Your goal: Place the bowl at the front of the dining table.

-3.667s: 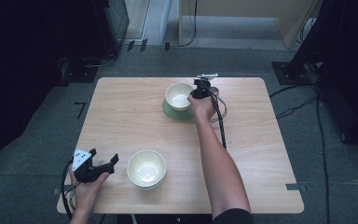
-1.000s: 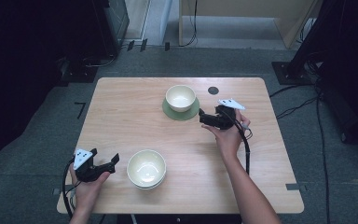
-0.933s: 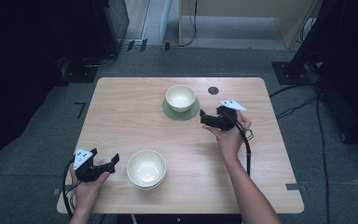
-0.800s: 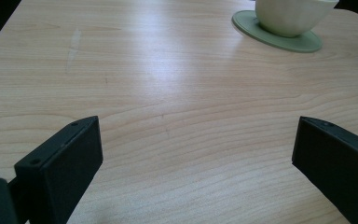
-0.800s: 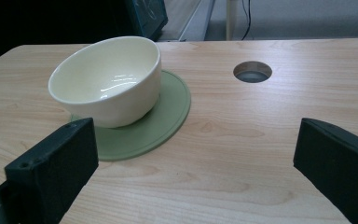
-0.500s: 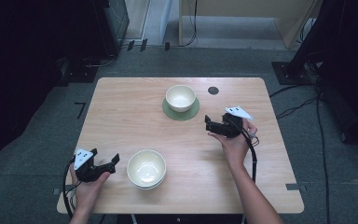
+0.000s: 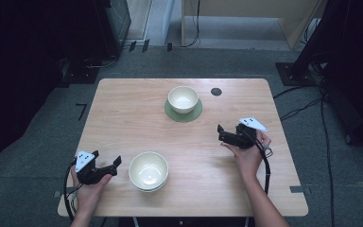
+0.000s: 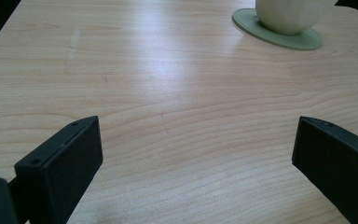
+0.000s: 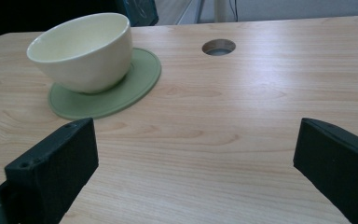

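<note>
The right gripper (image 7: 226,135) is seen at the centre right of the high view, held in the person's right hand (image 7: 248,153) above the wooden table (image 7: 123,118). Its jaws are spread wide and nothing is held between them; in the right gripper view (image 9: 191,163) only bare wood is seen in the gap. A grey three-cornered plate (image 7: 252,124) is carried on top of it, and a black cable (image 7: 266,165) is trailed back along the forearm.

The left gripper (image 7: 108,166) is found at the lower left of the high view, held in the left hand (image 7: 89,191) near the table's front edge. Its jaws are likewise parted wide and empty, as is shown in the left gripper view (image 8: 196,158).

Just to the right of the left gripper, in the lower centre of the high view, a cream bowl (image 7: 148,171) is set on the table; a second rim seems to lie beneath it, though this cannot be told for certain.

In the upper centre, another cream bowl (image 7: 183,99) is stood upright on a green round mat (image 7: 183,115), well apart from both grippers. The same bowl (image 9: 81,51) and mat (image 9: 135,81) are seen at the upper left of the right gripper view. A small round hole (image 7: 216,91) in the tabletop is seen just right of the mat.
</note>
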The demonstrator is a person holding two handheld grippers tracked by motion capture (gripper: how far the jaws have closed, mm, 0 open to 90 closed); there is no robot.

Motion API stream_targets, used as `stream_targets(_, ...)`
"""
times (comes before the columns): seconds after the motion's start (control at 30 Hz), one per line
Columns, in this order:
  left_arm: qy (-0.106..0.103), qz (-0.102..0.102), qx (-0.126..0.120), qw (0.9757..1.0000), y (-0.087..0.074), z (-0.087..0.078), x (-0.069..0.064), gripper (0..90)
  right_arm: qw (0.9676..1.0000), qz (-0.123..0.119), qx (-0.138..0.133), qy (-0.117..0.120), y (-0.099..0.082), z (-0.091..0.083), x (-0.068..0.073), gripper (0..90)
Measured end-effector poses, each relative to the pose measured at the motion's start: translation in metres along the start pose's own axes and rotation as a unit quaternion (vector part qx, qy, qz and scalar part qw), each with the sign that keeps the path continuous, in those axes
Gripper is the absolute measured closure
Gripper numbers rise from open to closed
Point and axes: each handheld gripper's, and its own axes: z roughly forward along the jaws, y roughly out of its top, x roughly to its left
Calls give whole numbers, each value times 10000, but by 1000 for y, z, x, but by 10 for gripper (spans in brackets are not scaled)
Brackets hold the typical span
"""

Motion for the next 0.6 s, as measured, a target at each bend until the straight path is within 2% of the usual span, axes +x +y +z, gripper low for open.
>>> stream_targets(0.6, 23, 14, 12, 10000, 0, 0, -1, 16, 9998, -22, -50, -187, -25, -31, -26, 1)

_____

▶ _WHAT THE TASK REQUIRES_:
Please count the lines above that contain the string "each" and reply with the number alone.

▶ _WRITTEN SOLUTION_:
4